Como el cuento de Monterroso: ‘Y las Farc ahí, y Uribe ahí’

El cuento más corto del mundo es de Augusto Monterroso y dice: “Cuando despertó el dinosaurio aún estaba ahí”. Sugiere quizás una pesadilla o un letargo inmensurable.

Ocurre con las Farc. Mueren ‘Reyes’, ‘Ríos’, ‘Marulanda’, están asediados militarmente, acosados por un enorme desprestigio, atravesados por dificultades internas y deserciones. El Presidente y el Ministro de Defensa, la prensa y el país ven que este grupo está a punto de derrumbarse.

Pero la dirigencia de esta guerrilla acuerda rápidamente los relevos de los dirigentes muertos, elige por unanimidad a ‘Alfonso Cano’ como comandante general y sale con un discurso afirmativo e incendiario. Los nuevos integrantes del secretariado son, además, profesionales graduados en la Unión Soviética en los años en que ir allí era, para la izquierda, como ir a Harvard para la élite nacional.

Se dan el lujo de tener a varios gobiernos vecinos como amigos políticos o en una actitud neutral frente a nuestro conflicto, mantienen en sus manos a decenas de personas secuestradas con las cuales presionan al país y al mundo para un intercambio humanitario y realizan persistentemente acciones militares en muchos lugares de Colombia.

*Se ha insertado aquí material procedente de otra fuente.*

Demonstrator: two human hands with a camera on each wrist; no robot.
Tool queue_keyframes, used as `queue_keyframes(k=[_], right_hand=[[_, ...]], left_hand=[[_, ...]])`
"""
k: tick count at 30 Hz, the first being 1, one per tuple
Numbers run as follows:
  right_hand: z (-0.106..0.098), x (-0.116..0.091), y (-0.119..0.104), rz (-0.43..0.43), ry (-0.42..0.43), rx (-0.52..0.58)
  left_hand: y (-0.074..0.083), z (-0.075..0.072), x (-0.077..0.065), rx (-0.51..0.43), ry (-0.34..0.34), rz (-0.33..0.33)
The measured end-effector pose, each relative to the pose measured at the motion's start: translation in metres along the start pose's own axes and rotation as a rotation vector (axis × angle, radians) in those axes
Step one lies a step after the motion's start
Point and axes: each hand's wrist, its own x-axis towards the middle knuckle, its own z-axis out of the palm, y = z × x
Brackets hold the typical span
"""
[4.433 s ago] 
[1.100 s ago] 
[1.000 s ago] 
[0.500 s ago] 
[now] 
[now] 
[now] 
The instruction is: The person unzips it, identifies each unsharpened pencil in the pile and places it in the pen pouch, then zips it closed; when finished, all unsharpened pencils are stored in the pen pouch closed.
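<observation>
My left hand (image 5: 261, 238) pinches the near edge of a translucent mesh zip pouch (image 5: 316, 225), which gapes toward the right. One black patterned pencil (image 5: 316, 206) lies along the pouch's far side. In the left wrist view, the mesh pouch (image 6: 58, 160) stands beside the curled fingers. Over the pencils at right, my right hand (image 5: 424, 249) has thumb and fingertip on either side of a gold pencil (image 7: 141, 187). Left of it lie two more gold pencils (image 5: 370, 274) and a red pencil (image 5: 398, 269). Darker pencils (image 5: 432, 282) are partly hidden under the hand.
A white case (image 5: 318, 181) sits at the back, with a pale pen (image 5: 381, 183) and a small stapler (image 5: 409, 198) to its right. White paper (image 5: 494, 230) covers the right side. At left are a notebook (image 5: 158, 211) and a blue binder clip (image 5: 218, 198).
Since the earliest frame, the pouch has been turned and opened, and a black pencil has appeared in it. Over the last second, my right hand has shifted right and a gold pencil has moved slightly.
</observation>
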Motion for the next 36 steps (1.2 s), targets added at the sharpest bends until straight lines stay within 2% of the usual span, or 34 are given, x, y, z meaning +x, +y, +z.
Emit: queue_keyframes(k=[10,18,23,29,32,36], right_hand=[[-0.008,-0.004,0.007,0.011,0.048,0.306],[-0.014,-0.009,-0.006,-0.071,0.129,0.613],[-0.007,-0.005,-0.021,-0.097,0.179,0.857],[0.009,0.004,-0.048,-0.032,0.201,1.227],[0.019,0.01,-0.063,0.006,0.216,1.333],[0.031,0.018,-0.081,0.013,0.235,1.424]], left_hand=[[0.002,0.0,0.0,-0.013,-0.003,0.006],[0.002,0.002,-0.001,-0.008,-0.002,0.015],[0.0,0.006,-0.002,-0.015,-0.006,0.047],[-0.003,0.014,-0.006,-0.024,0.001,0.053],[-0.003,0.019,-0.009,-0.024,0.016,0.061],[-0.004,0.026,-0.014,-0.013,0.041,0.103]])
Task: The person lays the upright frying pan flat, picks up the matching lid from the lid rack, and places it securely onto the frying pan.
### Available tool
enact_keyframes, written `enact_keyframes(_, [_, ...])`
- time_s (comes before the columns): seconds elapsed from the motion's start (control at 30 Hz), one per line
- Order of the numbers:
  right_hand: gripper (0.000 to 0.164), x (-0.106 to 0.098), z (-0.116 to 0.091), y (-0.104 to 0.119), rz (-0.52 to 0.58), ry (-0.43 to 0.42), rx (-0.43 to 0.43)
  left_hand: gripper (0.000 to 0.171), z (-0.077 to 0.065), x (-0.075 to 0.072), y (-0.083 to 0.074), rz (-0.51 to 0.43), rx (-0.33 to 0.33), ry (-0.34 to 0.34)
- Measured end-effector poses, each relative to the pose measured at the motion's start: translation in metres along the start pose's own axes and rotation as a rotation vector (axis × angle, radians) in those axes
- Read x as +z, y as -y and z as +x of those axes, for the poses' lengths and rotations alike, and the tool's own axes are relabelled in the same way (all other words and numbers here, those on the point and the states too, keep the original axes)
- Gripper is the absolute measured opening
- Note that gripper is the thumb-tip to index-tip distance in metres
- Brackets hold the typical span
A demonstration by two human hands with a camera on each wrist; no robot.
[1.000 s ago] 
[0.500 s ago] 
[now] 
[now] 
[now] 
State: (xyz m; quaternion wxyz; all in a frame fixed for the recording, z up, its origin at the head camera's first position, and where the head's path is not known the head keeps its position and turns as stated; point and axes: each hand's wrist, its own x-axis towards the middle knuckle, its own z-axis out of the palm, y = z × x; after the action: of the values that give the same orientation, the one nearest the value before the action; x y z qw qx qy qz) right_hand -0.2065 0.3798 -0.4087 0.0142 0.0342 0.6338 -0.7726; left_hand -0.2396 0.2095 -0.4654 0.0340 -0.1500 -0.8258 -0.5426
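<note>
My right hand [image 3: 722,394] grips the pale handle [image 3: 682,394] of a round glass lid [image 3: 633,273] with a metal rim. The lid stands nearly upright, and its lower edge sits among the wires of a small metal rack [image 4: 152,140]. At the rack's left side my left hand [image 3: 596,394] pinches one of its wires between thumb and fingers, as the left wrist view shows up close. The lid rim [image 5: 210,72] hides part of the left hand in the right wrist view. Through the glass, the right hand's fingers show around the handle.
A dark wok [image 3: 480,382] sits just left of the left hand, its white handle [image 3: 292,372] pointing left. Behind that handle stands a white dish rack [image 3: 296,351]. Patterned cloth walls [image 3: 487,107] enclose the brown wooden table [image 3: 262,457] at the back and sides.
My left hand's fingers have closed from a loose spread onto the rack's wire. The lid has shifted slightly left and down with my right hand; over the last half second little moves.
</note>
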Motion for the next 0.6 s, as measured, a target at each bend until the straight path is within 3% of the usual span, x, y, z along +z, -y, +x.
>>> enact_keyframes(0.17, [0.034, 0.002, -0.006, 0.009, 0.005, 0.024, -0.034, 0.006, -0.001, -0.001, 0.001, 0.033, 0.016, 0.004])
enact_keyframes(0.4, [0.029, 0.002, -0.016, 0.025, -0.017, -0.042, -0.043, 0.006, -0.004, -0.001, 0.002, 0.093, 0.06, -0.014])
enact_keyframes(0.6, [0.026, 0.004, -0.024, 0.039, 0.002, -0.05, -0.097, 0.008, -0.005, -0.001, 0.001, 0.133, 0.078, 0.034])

Ocurre con Uribe. Sesenta y ocho parlamentarios, la mayoría de la coalición del Gobierno, están presos o vinculados a las investigaciones sobre la ‘parapolítica’. La ex parlamentaria Yidis Medina declara que la ley que autorizó la reelección fue conseguida acudiendo al delito de cohecho. El proceso de paz con los paramilitares fracasa. Varios ministerios parecen no tener un titular a su mando, en especial el tan importante de Relaciones Exteriores.

La oposición señala entonces que hay una grave crisis y piensa que lo más seguro es que en las próximas encuestas la favorabilidad del Presidente empiece a bajar y el Gobierno comience a morder el polvo de su declive definitivo.

Pero pasan los días y las encuestas continúan registrando una cifra cercana al ochenta por ciento de apoyo al Mandatario y este se ve firme y lanza ataques a un lado y a otro.

Es porque no hay nadie que represente mejor al país que ellos. Las Farc, al pequeño país, al país marginal, de los campesinos cocaleros, de la gente desarraigada y humillada, lanzada a la ilegalidad, en el campo y en la ciudad.

Uribe, al gran país de empresarios de buena estirpe condescendientes con los otros empresarios, con los de la clase emergente, venidos de negocios ilegales. A los políticos modernos que se preocupan por la opinión, pero que no se atreven a romper con los otros, con los que recurren a la violencia y al clientelismo, con los que fueron capaces de contribuir a la masacre de miles de personas. A la clase media, a la cómoda y decente, y a la arribista y ambiciosa.

Es así de triste, es así de doloroso. En el 2010 nos despertaremos y las Farc estarán ahí y Uribe estará ahí. El dinosaurio estará ahí. La guerra estará ahí. Lo demás es una ilusión bella, pero vana. Ilusión la de la izquierda, que, enredada en sus contradicciones, atrapada en sus mezquindades, espera a que las Farc desaparezcan y la clase media decente se agite y se decida por un voto progresista, sin hacer nada para lograrlo.

Ilusión la de la derecha civilista y moderna, que espera pasivamente, sin arriesgar nada, sin decir nada, a que las cortes hagan la tarea con los ‘parapolíticos’ y, por fin, el voto de opinión prevalezca.

* * * *

Nada de eso ocurrirá. A no ser que se produzca un milagro político y la izquierda civilista deje atrás sus mezquindades y la derecha civilista, su pasividad cómplice y todos despierten del largo letargo y acometan contra el dinosaurio con las únicas armas válidas: con la ética en una mano y la civilidad en la otra.